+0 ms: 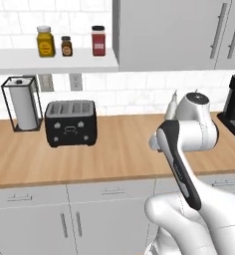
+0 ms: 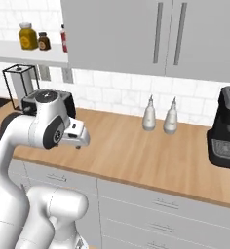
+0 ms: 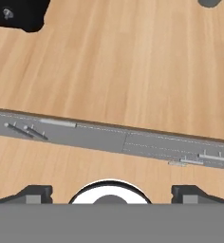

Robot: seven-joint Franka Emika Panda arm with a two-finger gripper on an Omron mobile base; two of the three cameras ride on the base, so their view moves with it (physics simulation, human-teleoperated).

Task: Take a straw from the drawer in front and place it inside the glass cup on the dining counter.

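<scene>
I see the long wood-topped desk (image 1: 114, 149) along the tiled wall, with grey wall cabinets (image 2: 151, 34) above it and closed grey drawer fronts (image 2: 161, 204) with slim silver handles below its front edge. My arm is folded up over the desk's front edge, wrist bent downward. In the hand view I look straight down on the desk's edge and the strip of drawer fronts (image 3: 109, 137); all are shut, so I cannot tell where the straw is.

A black coffee machine (image 2: 226, 129) stands at the right end, a black toaster (image 1: 70, 123) to the left, and a paper towel holder (image 1: 24, 104) beside it. Two small grey bottles (image 2: 158, 116) stand near the wall. Three jars (image 1: 67, 44) sit on the shelf (image 1: 50, 60).

My end effector (image 3: 111, 192) has its fingertips spread wide apart, with nothing between them.
</scene>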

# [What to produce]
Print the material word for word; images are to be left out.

# [Expected answer]
+0 ms: 
+0 ms: 
+0 ms: 

Robot: seven-joint Franka Emika Panda arm with a two-finger gripper on an Omron mobile base; two of the three cameras ride on the base, so their view moves with it (physics simulation, human-teleoperated).

Task: Take a straw from the drawer in front and place it inside the glass cup on the dining counter.

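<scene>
I see the long wood-topped desk (image 1: 114, 149) along the tiled wall, with grey wall cabinets (image 2: 151, 34) above it and closed grey drawer fronts (image 2: 161, 204) with slim silver handles below its front edge. My arm is folded up over the desk's front edge, wrist bent downward. In the hand view I look straight down on the desk's edge and the strip of drawer fronts (image 3: 109, 137); all are shut, so I cannot tell where the straw is.

A black coffee machine (image 2: 226, 129) stands at the right end, a black toaster (image 1: 70, 123) to the left, and a paper towel holder (image 1: 24, 104) beside it. Two small grey bottles (image 2: 158, 116) stand near the wall. Three jars (image 1: 67, 44) sit on the shelf (image 1: 50, 60).

My end effector (image 3: 111, 192) has its fingertips spread wide apart, with nothing between them.
</scene>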

With this, the output is complete.